Ci sono tre difetti che una riforma costituzionale non dovrebbe mai avere. Il primo è di essere troppo controversa. Il secondo è di essere troppo strumentale. Il terzo è di essere troppo barattata. Ebbene, la riforma che viene sottoposta a referendum il 20-21 settembre li ha tutti e tre, questi difetti.
Primo. Quel testo è stato scritto con furore da autori grillini che all’epoca si dedicavano a una finta guerra contro la casta e a una guerra vera contro le migliori tradizioni politiche del paese. Dunque, non nasce da un lavoro di tessitura tra opinioni diverse. Ma piuttosto dalla smania di piantare la propria bandierina contro partiti e culture di segno diverso.
Secondo. È una riforma (parola assai generosa) che serve più che altro a questo punto a dare una mano di vernice al populismo grillino, i cui bagliori si vanno spegnendo a fronte di una prova di governo perlomeno mediocre e di una quantità di contorsioni che fanno impallidire il fantasma del povero Depretis – il padre del trasformismo.

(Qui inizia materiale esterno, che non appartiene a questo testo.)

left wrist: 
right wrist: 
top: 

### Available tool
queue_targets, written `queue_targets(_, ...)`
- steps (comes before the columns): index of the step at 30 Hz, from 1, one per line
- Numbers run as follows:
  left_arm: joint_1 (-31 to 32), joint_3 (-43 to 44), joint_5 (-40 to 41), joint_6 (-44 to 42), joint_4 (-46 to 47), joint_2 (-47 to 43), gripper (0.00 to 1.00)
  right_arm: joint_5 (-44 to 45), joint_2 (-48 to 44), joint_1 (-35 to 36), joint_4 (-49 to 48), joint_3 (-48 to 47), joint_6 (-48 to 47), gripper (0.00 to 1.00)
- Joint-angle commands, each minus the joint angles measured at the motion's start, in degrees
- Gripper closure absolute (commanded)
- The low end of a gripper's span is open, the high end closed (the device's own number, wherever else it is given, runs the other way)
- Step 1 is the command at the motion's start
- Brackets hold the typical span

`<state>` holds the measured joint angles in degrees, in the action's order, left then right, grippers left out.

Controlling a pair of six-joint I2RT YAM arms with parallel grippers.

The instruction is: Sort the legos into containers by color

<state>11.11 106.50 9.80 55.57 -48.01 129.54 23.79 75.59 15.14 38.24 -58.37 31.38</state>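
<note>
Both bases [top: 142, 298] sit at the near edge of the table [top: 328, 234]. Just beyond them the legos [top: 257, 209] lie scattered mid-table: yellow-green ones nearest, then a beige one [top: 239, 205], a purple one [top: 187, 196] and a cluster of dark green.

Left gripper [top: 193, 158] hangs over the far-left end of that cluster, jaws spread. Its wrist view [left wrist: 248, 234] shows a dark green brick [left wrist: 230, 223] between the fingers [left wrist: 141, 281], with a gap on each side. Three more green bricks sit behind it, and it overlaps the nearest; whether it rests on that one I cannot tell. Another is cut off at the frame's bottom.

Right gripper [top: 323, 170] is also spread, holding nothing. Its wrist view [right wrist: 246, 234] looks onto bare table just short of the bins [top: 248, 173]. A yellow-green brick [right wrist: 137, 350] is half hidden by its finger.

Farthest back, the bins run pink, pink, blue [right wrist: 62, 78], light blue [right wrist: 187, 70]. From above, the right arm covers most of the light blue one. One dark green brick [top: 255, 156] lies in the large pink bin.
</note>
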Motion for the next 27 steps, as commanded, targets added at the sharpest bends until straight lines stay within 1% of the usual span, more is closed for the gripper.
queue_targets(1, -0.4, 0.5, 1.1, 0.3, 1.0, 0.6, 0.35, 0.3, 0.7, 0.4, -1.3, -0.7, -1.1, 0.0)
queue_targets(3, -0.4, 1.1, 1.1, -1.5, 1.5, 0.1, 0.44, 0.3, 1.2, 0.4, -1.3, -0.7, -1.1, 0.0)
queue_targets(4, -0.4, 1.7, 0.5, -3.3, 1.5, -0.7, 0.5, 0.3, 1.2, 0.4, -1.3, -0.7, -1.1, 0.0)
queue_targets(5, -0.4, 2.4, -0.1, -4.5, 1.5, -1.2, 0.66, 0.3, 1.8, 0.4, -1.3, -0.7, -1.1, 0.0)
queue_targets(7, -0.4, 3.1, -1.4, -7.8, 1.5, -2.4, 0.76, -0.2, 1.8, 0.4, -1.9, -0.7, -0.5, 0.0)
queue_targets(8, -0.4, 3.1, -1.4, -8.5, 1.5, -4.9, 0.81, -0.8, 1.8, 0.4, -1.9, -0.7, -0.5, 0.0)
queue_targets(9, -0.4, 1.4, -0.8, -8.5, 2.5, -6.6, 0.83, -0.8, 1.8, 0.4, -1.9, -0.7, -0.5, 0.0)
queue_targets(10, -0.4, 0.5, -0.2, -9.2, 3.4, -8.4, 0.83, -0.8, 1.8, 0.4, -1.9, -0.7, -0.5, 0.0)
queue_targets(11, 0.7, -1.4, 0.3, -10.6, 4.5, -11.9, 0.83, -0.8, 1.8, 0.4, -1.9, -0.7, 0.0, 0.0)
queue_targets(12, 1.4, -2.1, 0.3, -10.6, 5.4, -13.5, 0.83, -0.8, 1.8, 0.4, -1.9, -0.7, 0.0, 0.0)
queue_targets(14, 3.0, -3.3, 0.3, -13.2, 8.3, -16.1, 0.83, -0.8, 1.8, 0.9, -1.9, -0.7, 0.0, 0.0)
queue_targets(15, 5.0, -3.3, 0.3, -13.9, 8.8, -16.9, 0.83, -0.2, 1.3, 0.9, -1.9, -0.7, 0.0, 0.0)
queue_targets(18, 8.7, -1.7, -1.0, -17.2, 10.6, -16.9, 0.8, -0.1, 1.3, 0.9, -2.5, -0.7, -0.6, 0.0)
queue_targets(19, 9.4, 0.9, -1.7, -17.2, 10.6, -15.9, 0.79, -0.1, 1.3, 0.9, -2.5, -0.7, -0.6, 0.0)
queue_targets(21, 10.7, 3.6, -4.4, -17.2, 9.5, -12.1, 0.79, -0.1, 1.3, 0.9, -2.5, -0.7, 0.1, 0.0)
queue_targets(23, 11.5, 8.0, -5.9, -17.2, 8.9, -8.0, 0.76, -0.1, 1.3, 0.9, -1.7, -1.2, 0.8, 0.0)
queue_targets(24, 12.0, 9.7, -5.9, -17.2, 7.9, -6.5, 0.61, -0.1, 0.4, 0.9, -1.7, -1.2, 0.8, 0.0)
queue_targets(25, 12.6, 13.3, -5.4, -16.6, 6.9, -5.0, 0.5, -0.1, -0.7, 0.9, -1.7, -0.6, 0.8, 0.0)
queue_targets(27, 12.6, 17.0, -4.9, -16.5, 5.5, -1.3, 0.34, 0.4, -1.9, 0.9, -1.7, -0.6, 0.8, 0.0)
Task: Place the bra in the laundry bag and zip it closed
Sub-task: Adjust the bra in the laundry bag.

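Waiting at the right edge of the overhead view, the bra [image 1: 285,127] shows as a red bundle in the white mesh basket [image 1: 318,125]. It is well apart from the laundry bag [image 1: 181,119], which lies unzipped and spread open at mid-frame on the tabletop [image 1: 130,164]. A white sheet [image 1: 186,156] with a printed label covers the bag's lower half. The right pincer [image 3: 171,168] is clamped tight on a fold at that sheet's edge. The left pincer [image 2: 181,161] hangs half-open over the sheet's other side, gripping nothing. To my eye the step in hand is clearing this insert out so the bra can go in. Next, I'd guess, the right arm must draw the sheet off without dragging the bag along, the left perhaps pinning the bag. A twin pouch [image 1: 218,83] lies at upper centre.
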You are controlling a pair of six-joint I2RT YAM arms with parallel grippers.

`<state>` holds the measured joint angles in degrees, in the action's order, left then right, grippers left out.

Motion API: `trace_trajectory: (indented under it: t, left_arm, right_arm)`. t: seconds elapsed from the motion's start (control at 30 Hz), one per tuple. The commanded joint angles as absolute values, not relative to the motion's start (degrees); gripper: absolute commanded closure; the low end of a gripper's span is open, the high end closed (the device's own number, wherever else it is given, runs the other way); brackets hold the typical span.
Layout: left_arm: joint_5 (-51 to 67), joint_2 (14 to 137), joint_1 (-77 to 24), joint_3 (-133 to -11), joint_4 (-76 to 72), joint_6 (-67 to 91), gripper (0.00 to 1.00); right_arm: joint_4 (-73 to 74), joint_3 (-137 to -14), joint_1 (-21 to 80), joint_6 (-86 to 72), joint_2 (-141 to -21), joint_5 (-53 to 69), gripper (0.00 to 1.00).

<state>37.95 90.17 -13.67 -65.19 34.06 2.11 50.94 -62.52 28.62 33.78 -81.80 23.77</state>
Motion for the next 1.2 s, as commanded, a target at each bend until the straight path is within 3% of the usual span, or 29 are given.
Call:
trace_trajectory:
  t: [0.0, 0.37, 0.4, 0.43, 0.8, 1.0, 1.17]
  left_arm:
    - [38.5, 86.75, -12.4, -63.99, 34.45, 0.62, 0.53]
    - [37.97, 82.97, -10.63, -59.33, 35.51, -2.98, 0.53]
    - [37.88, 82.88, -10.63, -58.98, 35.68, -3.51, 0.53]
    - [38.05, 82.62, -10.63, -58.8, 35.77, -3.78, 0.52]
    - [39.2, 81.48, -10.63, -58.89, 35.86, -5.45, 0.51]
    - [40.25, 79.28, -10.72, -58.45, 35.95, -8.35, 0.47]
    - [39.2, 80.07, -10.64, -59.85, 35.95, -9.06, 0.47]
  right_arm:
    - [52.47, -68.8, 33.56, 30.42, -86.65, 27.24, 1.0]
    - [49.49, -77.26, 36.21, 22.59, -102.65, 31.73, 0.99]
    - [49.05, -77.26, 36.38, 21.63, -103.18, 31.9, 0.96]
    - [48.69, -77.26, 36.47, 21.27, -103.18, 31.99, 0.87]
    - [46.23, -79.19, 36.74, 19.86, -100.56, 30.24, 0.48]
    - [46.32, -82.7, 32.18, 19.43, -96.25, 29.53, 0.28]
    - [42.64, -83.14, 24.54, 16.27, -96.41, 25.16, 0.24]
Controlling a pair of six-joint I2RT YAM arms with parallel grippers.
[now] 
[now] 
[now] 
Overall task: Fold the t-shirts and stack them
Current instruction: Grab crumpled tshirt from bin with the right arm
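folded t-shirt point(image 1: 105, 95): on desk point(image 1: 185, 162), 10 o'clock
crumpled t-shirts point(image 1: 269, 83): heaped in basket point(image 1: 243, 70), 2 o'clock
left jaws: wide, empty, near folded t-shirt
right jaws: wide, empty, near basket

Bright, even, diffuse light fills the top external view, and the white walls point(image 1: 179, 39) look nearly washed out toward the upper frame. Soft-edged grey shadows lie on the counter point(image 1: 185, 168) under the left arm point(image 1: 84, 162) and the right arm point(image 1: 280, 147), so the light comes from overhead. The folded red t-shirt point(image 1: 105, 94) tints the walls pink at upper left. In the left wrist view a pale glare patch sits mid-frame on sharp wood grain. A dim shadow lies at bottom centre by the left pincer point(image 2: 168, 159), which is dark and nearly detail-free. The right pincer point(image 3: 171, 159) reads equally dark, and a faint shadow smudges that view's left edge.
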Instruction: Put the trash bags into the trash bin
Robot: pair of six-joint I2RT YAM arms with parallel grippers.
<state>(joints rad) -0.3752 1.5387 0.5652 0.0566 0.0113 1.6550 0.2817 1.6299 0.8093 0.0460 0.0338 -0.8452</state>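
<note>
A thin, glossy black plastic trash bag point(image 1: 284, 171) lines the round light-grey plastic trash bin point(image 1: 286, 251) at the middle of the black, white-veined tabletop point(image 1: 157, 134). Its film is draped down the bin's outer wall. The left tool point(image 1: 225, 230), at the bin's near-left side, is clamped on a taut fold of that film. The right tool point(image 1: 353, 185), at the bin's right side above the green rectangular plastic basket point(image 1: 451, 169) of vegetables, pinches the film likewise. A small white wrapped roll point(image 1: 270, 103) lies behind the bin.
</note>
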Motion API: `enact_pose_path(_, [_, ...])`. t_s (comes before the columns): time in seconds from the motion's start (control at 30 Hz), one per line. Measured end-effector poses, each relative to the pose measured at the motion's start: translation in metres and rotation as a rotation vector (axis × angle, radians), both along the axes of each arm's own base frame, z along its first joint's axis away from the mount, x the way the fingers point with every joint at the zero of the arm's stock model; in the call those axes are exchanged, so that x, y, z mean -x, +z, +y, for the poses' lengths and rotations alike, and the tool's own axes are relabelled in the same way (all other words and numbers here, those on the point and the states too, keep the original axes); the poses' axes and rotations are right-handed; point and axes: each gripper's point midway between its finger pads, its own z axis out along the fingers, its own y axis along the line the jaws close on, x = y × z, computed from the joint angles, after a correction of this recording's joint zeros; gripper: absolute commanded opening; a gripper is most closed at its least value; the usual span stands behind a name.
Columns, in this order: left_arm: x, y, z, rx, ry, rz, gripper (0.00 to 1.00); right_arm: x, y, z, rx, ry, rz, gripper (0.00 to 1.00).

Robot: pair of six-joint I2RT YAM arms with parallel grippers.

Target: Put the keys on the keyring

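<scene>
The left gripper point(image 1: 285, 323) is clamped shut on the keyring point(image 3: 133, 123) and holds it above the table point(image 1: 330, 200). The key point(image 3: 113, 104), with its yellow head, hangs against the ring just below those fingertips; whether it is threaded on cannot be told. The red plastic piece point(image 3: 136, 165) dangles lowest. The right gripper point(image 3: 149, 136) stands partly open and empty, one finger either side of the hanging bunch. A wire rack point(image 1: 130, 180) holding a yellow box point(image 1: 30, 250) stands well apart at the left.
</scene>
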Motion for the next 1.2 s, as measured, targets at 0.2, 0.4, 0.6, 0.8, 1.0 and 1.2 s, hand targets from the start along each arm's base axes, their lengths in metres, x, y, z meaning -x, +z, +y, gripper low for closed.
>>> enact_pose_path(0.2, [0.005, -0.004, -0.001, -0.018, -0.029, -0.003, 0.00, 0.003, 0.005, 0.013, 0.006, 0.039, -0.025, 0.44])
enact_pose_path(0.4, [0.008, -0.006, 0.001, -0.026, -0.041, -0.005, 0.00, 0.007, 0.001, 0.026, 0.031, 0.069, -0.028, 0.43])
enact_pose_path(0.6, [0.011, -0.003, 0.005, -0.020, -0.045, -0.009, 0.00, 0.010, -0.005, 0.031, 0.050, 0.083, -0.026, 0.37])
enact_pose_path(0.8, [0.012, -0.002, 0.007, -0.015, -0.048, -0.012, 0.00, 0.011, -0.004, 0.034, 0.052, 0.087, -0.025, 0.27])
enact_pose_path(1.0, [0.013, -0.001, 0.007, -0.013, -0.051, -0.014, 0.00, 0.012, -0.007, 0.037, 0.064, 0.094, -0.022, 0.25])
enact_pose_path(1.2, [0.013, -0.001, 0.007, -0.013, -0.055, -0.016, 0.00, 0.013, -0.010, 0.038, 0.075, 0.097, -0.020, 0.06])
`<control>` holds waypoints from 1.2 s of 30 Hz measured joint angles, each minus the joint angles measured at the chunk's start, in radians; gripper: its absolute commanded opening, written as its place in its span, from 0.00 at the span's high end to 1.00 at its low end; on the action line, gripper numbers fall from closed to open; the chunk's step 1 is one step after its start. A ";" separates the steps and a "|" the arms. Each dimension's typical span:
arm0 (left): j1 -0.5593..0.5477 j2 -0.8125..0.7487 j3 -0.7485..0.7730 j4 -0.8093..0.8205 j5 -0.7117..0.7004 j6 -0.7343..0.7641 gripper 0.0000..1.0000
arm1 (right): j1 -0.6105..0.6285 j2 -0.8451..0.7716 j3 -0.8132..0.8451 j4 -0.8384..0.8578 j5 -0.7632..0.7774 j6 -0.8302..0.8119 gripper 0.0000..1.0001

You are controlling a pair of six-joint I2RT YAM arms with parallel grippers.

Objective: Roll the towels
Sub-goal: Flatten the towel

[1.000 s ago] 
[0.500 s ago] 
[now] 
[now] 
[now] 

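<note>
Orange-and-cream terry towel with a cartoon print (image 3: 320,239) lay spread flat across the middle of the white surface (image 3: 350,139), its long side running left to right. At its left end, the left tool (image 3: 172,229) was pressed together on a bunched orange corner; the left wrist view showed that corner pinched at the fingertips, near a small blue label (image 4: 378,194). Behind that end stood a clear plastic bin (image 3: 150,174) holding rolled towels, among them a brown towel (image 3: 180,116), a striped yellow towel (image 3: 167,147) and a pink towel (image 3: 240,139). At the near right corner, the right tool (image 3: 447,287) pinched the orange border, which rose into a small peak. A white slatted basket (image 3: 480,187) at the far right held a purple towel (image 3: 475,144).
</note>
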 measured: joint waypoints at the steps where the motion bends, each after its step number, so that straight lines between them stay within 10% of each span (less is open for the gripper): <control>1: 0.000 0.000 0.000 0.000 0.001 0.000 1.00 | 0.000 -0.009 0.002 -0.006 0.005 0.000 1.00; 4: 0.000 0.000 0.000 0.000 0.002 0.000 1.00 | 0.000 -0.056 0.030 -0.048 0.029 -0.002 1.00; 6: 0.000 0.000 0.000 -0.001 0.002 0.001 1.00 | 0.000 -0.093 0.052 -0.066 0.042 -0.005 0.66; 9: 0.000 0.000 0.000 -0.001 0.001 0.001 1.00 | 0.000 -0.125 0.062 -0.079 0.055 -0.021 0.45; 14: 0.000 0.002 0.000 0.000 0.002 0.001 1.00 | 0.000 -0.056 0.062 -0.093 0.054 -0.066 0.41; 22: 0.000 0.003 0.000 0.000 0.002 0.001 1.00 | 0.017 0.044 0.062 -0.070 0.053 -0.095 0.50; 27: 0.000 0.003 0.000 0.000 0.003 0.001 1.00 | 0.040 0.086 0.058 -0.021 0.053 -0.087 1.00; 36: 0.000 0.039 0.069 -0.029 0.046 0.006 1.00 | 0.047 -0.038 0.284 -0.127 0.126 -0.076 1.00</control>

Terzo. È una moneta di scambio tra i due partner della maggioranza per tenerne in piedi il simulacro. E infatti il Pd, dopo aver votato contro le prime tre letture, si è acconciato ad un voto favorevole la cui unica spiegazione sembra essere quella di sostenere il governo e aprire la strada a un’alleanza strategica con il M5S. Così la sudditanza di Conte (1) a Salvini si rovescia nella deferenza del Pd a Conte (2).
Ora, pretendere che soffi lo spirito costituente al modo in cui lo invocava Benedetto Croce all’inizio dei lavori dell’Assemblea (quella Assemblea) è forse un po’ troppo. Ma qui, ascoltando le perorazioni degli araldi del “si”, siamo largamente al di sotto del troppo poco. A me pare che solo un robusto “no” potrà riportare il gioco istituzionale dentro l’alveo delle buone regole che dovrebbero presidiarlo.